Now, five months later, it’s incredibly humbling to be able to take myself back to that day. I have learned and grown so much since then. My writing has improved, my speech has improved, and I have gained skills that I may never have attained otherwise. I’ve learned how to record and edit video and audio, I’ve learned the process of writing a solid radio script, I’ve learned how to produce an entire pre-recorded radio show, and I have also learned how to be a guide or leader within positive youth development.
Every day at Generation Justice is an opportunity to learn and grow, but there have also been days that were life changing for me. It’s a Generation Justice tradition to engage in storytelling circles, and when I was introduced to the team, that’s precisely what we did. The first time I introduced myself, I was very guarded and didn’t say much. However, I remember during one of the following storytelling sessions, I opened up more than I ever have, to anyone. I learned very quickly that Generation Justice is a safe space.
Within the first couple of weeks of the fellowship, Christina Rodriguez and I were interviewed and introduced on the weekly GJ radio program. This was probably one of the most terrifying and most liberating experiences of my life. Applying for the fellowship was the beginning of a new chapter for me, but I was still getting comfortable with my story and my voice, so speaking on live radio was a huge step. Pauly Denetclaw, one of the first year fellows, interviewed me, and the interview ended with both of us in tears. Happy tears, of course.
Another transformative moment for me was when a team of GJ members attended the Celebrating Love event at the Rail Yards Market in Downtown Albuquerque. This day was so powerful that I wrote a commentary about it. This is where I was truly able to prove to myself that fear can be conquered. Roberta told me that I would be speaking about Generation Justice to all of the people that packed the market, and I immediately declined. After my team members took me aside to offer me words of encouragement, I realized that I could do absolutely anything if I didn’t let fear get in the way. I’ve been trying to carry that lesson with me ever since. The most amazing aspect of this day was the fact that my GJ family had my back 100%. Even if I went on stage and completely failed, they would have been there to catch me, and that meant more to me than anything else.

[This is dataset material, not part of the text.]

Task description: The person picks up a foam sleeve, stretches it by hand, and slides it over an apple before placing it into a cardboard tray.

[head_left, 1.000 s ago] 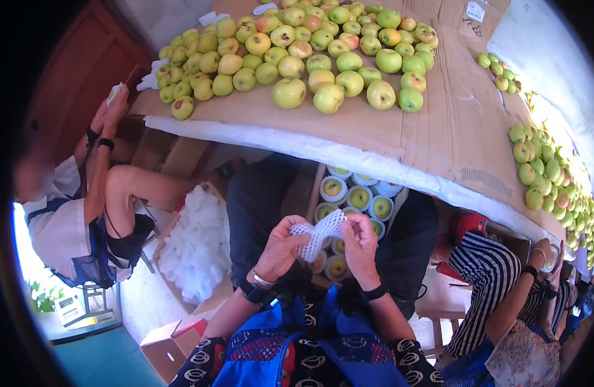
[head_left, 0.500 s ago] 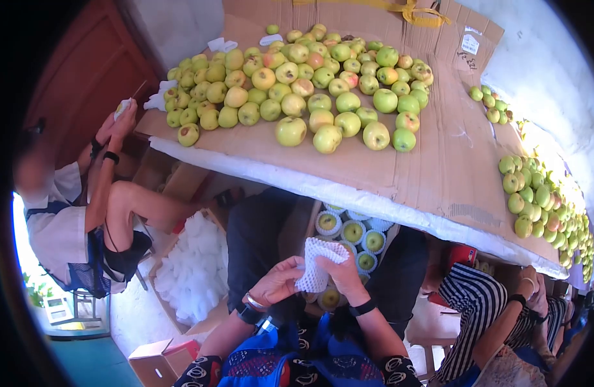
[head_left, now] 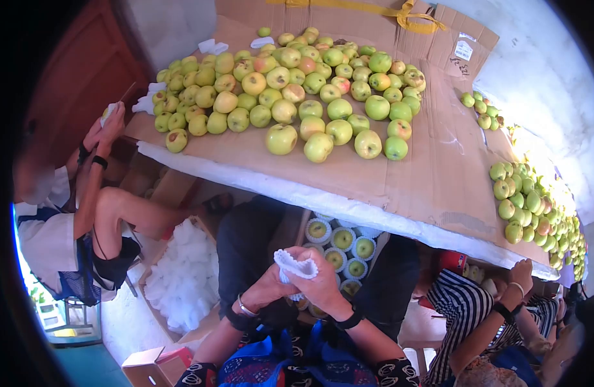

Aside from personal feats, I’ve also been able to embrace opportunities that I would not have been presented with otherwise. One example, amongst many, is an interview that I did with Mexican student activist Gio Acosta. This is a conversation that I will never forget. Prior to this interview, the interviewing process was somewhat terrifying to me. My nerves kept me from being fully engaged in the conversation, but this interview was different. I was nervous at first, but then I took a moment to reflect on what this conversation meant to me. I learned so much about his story, but also about mine, and about the common struggles and strengths among all people. I learned that allowing emotions to be expressed within such conversations actually makes them stronger, and this was indeed a very emotional conversation. Gio will always hold a very special place in my heart.
Since the day I got accepted for this fellowship program, the learning process has been continuous. I’ve not only learned about the various professional and ethical aspects of media making and social justice journalism, but I’ve also learned some essential life lessons. First, anyone can conquer fear. If I can do it, anyone can do it. Second, it’s never too late to chase your dream. I’m twenty-six, and my dreams have come true at Generation Justice. Third, and probably most important, embrace your story and be proud of who you are and where you come from. By doing this, you’re not only able to connect with yourself and your people; you’re able to connect with all people.